> **TO DO**:
Print word for word the first line of the records below and every following line through the one containing "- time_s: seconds"; print nothing else.

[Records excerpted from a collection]
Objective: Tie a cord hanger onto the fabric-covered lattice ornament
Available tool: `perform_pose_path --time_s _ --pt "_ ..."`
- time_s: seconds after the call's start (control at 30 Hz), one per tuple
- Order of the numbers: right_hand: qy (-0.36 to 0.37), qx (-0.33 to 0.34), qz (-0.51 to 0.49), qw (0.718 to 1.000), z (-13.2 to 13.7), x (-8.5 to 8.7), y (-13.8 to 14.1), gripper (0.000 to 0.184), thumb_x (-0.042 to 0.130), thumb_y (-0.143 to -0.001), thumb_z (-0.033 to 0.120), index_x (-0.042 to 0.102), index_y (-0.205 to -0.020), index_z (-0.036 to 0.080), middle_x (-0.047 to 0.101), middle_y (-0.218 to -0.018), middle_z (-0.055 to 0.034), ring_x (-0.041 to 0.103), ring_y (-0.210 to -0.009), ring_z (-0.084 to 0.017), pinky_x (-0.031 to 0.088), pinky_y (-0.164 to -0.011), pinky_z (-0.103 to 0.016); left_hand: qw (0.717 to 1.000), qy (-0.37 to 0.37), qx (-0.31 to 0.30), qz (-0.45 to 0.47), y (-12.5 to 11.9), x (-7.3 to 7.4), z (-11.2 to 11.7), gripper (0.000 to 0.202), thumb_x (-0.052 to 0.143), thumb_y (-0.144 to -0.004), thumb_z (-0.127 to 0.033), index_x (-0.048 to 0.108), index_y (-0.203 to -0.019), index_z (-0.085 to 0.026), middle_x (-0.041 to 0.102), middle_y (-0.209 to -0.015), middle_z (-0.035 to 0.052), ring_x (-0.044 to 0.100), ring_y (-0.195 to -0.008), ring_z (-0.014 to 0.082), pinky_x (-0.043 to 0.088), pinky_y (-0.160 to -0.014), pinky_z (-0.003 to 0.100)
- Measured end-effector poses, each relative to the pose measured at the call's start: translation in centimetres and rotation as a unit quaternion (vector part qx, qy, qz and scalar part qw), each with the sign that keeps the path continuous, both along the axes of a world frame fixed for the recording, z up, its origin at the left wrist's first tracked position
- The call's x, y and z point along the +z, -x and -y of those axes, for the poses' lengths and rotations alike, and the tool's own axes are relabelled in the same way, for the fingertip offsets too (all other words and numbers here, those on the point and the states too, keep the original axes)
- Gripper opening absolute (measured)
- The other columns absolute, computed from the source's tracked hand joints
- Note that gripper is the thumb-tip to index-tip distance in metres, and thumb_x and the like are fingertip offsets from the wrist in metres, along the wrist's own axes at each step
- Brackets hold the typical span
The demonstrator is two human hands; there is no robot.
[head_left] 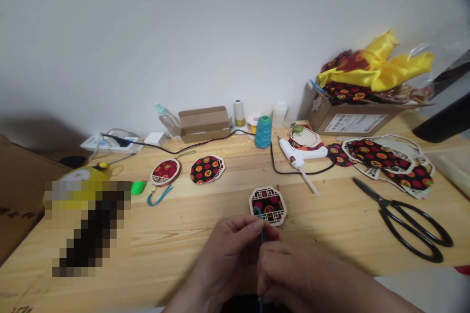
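Wooden table [191, 234] carries the work. At far left lies a power strip [110, 143], its black lead running right to the glue gun. The round ornament [166, 172] already has a teal cord tail and looks complete. Just right of it, the eight-sided ornament [206, 169] shows patterned cloth in its frame but no cord. Behind these stands a small cardboard box [203, 123] with its flap open; its contents cannot be seen. The left hand [229, 249] is closed narrow, thumb and forefinger pinching the blue cord [261, 230] just below its loop. That loop lies on the near edge of the framed ornament [268, 204], which rests flat on the table just beyond the fingertips. Its cloth and lattice frame are joined; whether the cord is fixed to it cannot be told. A teal thread spool [263, 131] stands well behind. The right hand [290, 274] is curled shut on the lower run of the cord, as far as shows. The glue gun [303, 155] lies unused, apart from both hands. The large cardboard box [352, 117] holds patterned cloth and yellow cloth [382, 66], heaped above its rim. Beside it a pile of loose frames and cloth pieces [389, 159] looks unassembled. Black scissors [407, 222] lie at far right, blades together.
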State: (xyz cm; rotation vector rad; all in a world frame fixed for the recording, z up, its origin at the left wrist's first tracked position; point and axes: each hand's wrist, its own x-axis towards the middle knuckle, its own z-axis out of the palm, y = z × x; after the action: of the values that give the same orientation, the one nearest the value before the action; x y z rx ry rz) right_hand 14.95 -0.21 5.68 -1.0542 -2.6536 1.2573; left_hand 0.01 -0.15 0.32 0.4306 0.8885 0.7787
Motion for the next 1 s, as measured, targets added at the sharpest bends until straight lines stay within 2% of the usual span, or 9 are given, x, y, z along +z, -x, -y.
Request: perform_pose_path --time_s 0.17,0.27,0.37,0.47,0.57,0.7,0.83,1.0 --pt "0.018 0.086 0.086 0.992 -0.5 -0.7 1.1 0.013 0.060 -0.075 0.009 0.069 -0.081 0.018 0.068 -0.080 -0.0016 0.055 -0.065 -0.011 0.035 -0.052 -0.020 0.999 0.007 0.030 0.021 -0.1 0.3 -0.1 0.015 0.061 -0.078 -0.021 0.066 -0.070 -0.009 0.068 -0.071 0.0076 0.064 -0.068 0.0164 0.045 -0.065 0.025" --pt "0.023 0.146 0.106 0.983 -0.8 -1.1 1.5 0.011 0.058 -0.078 0.016 0.069 -0.077 0.016 0.068 -0.072 -0.0015 0.048 -0.053 -0.009 0.027 -0.044 -0.020 0.998 0.023 0.040 0.035 0.0 0.3 -0.2 0.014 0.060 -0.078 -0.021 0.064 -0.070 -0.011 0.067 -0.070 0.0059 0.064 -0.064 0.0152 0.046 -0.060 0.024" --pt "0.035 0.188 0.127 0.973 -0.7 -1.5 1.7 0.015 0.055 -0.080 0.017 0.070 -0.079 0.017 0.068 -0.068 -0.0008 0.040 -0.043 -0.008 0.022 -0.039 -0.020 0.997 0.032 0.058 0.045 0.1 0.3 -0.4 0.011 0.061 -0.078 -0.019 0.061 -0.069 -0.012 0.064 -0.064 0.0026 0.056 -0.049 0.0082 0.040 -0.048 0.019" --pt "0.013 0.221 0.130 0.966 -0.4 -2.0 1.7 0.016 0.055 -0.080 0.015 0.070 -0.082 0.018 0.069 -0.070 -0.0018 0.046 -0.045 -0.009 0.021 -0.037 -0.020 0.996 0.026 0.072 0.047 0.1 0.2 -0.6 0.010 0.062 -0.076 -0.017 0.061 -0.069 -0.011 0.060 -0.060 0.0004 0.046 -0.042 0.0035 0.034 -0.044 0.016" --pt "0.002 0.237 0.139 0.961 -0.4 -1.8 1.7 0.017 0.055 -0.080 0.013 0.070 -0.086 0.015 0.070 -0.074 -0.0047 0.056 -0.053 -0.013 0.025 -0.038 -0.021 0.996 0.028 0.081 0.040 0.0 0.1 -0.8 0.008 0.064 -0.075 -0.016 0.062 -0.071 -0.010 0.058 -0.059 -0.0001 0.045 -0.044 0.0031 0.032 -0.044 0.015" --pt "0.023 0.262 0.169 0.950 -0.8 -0.6 1.8 0.019 0.053 -0.080 0.009 0.069 -0.089 0.013 0.071 -0.080 -0.0076 0.062 -0.061 -0.016 0.027 -0.040 -0.022 0.995 0.027 0.096 0.031 -0.1 0.1 -1.0 0.007 0.065 -0.074 -0.016 0.063 -0.072 -0.009 0.056 -0.060 -0.0002 0.042 -0.043 0.0020 0.028 -0.043 0.015" --pt "0.045 0.264 0.187 0.945 -1.3 0.2 1.7 0.022 0.049 -0.083 0.011 0.068 -0.094 0.015 0.071 -0.088 -0.0072 0.064 -0.071 -0.017 0.029 -0.041 -0.021 0.993 0.023 0.108 0.031 -0.1 0.1 -1.0 0.006 0.066 -0.073 -0.015 0.065 -0.072 -0.009 0.055 -0.061 -0.0006 0.037 -0.042 0.0007 0.025 -0.042 0.015" --pt "0.046 0.233 0.188 0.953 -1.1 0.0 1.5 0.022 0.049 -0.083 0.013 0.068 -0.094 0.015 0.071 -0.085 -0.0081 0.064 -0.070 -0.018 0.029 -0.041 -0.021 0.993 0.009 0.112 0.023 -0.1 0.2 -0.9 0.008 0.066 -0.073 -0.016 0.066 -0.070 -0.009 0.052 -0.059 -0.0017 0.029 -0.042 -0.0001 0.020 -0.041 0.015"
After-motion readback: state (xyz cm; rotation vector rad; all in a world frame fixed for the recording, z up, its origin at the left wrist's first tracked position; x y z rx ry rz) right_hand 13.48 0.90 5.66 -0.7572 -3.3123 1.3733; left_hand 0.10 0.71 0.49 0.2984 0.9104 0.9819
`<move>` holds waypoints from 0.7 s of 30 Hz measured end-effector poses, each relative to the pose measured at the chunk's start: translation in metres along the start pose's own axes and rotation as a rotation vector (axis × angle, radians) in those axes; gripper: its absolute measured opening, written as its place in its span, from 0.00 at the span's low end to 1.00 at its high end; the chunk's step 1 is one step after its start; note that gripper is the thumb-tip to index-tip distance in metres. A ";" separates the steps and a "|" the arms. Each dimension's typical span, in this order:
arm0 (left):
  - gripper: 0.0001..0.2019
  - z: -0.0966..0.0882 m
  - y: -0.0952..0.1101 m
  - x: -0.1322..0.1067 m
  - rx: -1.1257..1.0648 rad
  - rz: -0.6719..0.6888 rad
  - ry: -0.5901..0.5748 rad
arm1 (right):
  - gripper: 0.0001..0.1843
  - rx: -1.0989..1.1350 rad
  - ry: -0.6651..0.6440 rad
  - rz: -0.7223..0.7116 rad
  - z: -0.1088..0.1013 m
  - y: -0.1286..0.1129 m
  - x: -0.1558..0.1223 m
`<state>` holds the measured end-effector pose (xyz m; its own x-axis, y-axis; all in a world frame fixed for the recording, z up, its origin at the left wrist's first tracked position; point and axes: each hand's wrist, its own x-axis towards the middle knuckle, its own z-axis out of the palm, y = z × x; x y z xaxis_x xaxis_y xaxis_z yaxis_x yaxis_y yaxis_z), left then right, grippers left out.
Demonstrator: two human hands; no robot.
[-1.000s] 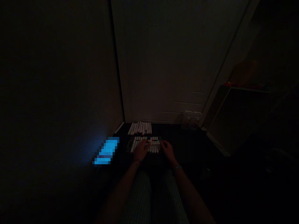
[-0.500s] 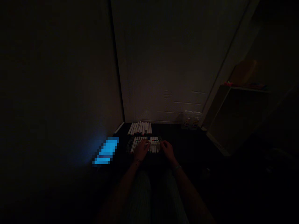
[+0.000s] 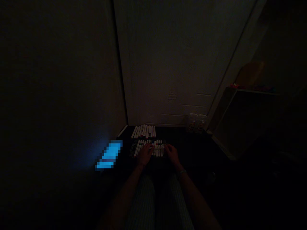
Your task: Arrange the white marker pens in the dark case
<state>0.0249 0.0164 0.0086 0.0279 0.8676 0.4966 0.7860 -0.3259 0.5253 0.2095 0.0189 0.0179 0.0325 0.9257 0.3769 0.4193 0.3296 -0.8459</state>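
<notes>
A white marker [image 3: 158,147] lies crosswise between my hands, above a row of white markers [image 3: 158,153] on the dark tabletop. At its left end, the fingers of my left hand [image 3: 145,154] are closed in a pinch. My right hand [image 3: 172,155] pinches the other end. Colored bands show on some markers in the row, and a clear case edge [image 3: 132,149] is faintly visible at its left. My left hand covers part of the row. Dim light hides the fingertips' exact contact.
Behind the row lies a second group of white markers [image 3: 144,131]. Clear plastic cases [image 3: 197,124] stand at the back right by the wall. A glowing blurred-out screen [image 3: 109,156] is at the left. A shelf unit [image 3: 230,108] stands on the right.
</notes>
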 end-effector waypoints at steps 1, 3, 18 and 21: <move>0.12 0.000 0.000 0.000 0.002 -0.002 -0.002 | 0.18 -0.004 0.002 0.011 0.000 0.000 0.000; 0.12 0.000 0.001 0.000 0.005 -0.002 -0.008 | 0.18 -0.009 0.008 0.027 0.001 0.002 0.000; 0.14 0.003 -0.003 0.000 0.022 -0.008 -0.008 | 0.18 0.000 0.008 0.025 0.003 0.006 0.001; 0.14 0.003 -0.002 0.000 0.038 -0.011 -0.013 | 0.19 0.003 0.007 0.033 0.003 0.005 0.001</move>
<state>0.0249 0.0180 0.0056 0.0271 0.8761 0.4814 0.8093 -0.3019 0.5039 0.2094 0.0221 0.0127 0.0529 0.9346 0.3518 0.4156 0.2998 -0.8587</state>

> **OUTPUT BELOW**:
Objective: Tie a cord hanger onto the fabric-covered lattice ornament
Available tool: `perform_pose_path --time_s _ --pt "_ ..."`
- time_s: seconds after the call's start (control at 30 Hz), one per tuple

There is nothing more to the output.